Internet of Things (IoT) devices and Industrial IoT (IIoT) systems are increasing in complexity, from semiconductors to electronic subsystems to the smart machines at the heart of Industry 4.0. Test is a hidden but critical function in this product chain, and increasing IoT device complexity is, in turn, increasing test complexity. The IoT can also greatly enhance automated test. Applying IoT capabilities such as systems management, data management, visualization and analytics, and application enablement to the automated test workflow can better equip test engineers to overcome the challenges of the IoT.
Connected Intelligence for Automated Test
Managing Test Systems
Connected, managed devices are fundamental to the IoT and IIoT. Many test systems, however, are not connected or well managed, even as they become more distributed. Often, test engineers have difficulty tracing the software running on any given hardware or just knowing the whereabouts of systems, much less tracking performance, utilisation, and health.
Fortunately, most modern test systems are based on a PC or PXI and can directly connect to the enterprise, which enables additional capabilities such as managing software and hardware components, tracking usage, and performing predictive maintenance to maximize the value of test investments.

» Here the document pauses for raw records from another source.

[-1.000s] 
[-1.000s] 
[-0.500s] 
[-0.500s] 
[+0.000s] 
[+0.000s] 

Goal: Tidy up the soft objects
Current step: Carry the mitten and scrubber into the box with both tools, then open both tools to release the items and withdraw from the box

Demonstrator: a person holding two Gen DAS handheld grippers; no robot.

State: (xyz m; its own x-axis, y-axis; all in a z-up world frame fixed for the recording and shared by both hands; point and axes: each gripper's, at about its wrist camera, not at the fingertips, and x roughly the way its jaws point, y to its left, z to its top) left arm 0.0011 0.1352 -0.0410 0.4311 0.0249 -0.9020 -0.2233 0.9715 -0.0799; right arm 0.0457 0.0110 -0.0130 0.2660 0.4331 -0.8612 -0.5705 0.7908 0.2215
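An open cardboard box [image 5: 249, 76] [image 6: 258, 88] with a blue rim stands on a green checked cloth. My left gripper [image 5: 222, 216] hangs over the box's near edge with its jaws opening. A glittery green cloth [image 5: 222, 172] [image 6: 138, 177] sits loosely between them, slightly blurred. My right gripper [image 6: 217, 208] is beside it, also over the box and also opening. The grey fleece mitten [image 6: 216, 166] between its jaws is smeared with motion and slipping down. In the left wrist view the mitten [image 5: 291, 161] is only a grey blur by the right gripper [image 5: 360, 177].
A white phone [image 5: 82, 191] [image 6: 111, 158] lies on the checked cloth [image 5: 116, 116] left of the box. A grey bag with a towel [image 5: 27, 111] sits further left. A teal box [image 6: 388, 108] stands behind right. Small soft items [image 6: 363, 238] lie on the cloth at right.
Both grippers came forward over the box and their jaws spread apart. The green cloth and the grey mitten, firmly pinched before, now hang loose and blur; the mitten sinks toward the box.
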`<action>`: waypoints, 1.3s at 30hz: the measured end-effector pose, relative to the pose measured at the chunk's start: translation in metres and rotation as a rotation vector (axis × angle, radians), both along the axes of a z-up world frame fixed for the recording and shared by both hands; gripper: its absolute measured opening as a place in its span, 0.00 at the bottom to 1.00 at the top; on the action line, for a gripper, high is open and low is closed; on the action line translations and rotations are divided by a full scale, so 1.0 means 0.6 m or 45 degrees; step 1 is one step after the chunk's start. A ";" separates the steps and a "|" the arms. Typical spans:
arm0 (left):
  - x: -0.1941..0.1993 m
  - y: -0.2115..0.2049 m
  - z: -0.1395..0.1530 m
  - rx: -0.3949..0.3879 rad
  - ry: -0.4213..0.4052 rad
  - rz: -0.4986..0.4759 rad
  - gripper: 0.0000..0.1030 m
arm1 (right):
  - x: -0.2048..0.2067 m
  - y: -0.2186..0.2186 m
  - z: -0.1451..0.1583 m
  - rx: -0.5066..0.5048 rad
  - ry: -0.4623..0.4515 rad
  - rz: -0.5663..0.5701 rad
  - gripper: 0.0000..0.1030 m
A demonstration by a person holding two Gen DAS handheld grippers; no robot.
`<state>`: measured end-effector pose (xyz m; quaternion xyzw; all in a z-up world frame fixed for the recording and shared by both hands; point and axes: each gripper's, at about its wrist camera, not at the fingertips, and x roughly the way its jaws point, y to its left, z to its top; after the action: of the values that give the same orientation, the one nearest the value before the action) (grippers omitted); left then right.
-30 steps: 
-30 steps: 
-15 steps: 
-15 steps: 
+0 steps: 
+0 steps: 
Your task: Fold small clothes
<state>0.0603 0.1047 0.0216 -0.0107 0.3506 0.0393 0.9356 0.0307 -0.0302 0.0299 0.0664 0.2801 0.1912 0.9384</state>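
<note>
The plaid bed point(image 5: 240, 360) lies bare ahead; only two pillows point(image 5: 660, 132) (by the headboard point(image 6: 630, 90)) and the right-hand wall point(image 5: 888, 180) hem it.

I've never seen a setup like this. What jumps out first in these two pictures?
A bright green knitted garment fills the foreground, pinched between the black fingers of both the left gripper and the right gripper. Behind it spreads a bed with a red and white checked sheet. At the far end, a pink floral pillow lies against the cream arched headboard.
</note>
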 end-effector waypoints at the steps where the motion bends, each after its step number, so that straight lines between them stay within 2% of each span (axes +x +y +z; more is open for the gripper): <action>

Ingesting and Managing Data
The business value of the IoT derives from massive amounts of data generated by connected systems. Consuming test data is difficult, though, because of the many data formats and sources, from raw analog and digital waveforms in time and frequency to parametric measurements often gathered at significantly higher rates and volumes than from consumer or industrial devices. To make matters worse, test data is often stored in silos with little standardization. Consequently, this data is “invisible” to a business, making it easy to miss out on valuable insights at other phases of the product life cycle. Prior to implementing a comprehensive, IoT-enabled data management solution, Jaguar Land Rover (JLR) analyzed only 10 percent of its vehicle test data. JLR Powertrain Manager Simon Foster said, “We estimate that we now analyze up to 95 percent of our data and have reduced our test cost and number of annual tests because we do not have to rerun tests.
Applying IoT capabilities to automated test data begins with ready-to-use software adapters for ingesting standard data formats. These adapters must be built with an open, documented architecture to enable ingestion of new and unique data, including non-test data from design and production. Test systems must be able to share their data with standard IoT and IIoT platforms to unlock value from data at the enterprise level.
Visualising and Analysing Data
Using general business analytics software for test data can be difficult because this data is often complex and multidimensional. Also, typical business charting capabilities don’t include common visualizations in test and measurement, like combined graphs of analog and digital signals, eye diagrams, Smith charts, and constellation plots.
Test-oriented schemas with appropriate metadata enable tools to provide visualization and analysis for test data and correlate it with design and production data. Well-organized test data allows engineers to apply analytics from basic statistics to artificial intelligence and machine learning. This enables workflows that integrate and leverage common tools, like Python, R, and The MathWorks, Inc. MATLAB® software, and generates greater insights from data.
Developing, Deploying, and Managing Test Software
The world is moving from exclusively using desktop applications toward augmenting with web and mobile apps. This transformation can be difficult to realize for test. Computing at the device under test (DUT) is needed to process large amounts of data and make real-time pass/fail decisions, and local operators need to interact with the tester and the DUT. At the same time, companies want to remotely access testers to see results and operating status such as utilisation. To address this, some companies have built one-off architectures to manage software centrally, and they download software to testers based on the DUT. But because of this, they must maintain their custom architecture, which requires additional resources that could be applied to activities with higher business value.
Higher level test management is a good candidate to move from the local tester to a cloud deployment. Web-based tools allow for viewing tester status, scheduling tests, and examining test data pushed to a cloud or server. Higher level management capability complements existing test systems built with common tools like NI LabVIEW, Microsoft .NET languages, NI TestStand, and Python. A modular test software architecture (test management, test code, measurement IP, instrument drivers, hardware abstraction layers) enables companies to evaluate the trade-offs of moving different software capabilities from local to server or cloud-based execution. As more of the test software stack moves to cloud deployments, companies will realize the benefits of cloud computing for data storage, scalable computing, and easy access to software and data from anywhere.
Taking Advantage of the IoT for Test
Leveraging the IoT for test is not a futuristic idea; it can be done today. An organization’s ability to do so depends on its current automated test infrastructure and most pressing business needs. Some common areas to consider are improving test system management, increasing test equipment utilization, gaining better insight from test data, and remotely accessing shared test systems. A software defined approach with a high degree of modularity allows businesses to focus on the areas of greatest value without having to make an all-or-nothing decision.